Object Table

The Object Table widget is used to display object data in a tabular format. Module builders configuring an Object Table widget can use features including:

• Displaying data on one or multiple object types.
• Choosing which columns are displayed, including time series columns using time series properties, and derived columns generated on-the-fly via a Function.
• Sorting via one or multiple columns.
• Setting column size and row height.
• Displaying conditional formatting and numerical formatting options configured in the Ontology Manager.
• Allowing single- or multi-selection within the table.
• Inline editing to enable cell-level writeback within the table.
• Triggering Workshop Events upon row selection within the table.
• Adding custom row actions in the right-click menu.
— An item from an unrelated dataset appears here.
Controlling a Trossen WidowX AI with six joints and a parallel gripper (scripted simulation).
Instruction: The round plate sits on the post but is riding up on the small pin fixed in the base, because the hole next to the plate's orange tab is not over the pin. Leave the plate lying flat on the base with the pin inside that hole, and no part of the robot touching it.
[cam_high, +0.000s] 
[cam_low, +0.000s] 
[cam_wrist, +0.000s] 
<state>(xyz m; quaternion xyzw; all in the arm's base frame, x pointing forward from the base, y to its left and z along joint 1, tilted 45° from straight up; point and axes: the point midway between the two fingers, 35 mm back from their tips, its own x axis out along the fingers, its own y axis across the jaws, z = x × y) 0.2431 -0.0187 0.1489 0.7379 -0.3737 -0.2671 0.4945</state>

The below screenshot shows an example of a configured Object Table displaying Flight Alert data:

Configuration options

For the Object Table widget, the core configuration options are the following:

• Input data
  • Object set: This is the input variable to the Object Table widget and determines the data that will be displayed within the Object Table. This allows a module builder to define a new object set variable or reuse an existing object set variable created elsewhere in this Workshop module.
• Column configuration

  • Columns: This section determines the columns that will be displayed within the Object Table. This configuration option is revealed in more detail to show the property types seen within the initial object set, once that object set is populated. In addition, special column types allow module builders to display linked objects, parameterized URL links, time series data, and derived columns generated on-the-fly with a function. Users in View mode can also choose to configure the columns shown to them. By selecting Configure columns from the arrow next to a column header, viewers can choose the columns and the order to display them in the Object Table. Review the time series properties section below for more information on time series data, and the function-backed columns section for more information on how to configure derived columns.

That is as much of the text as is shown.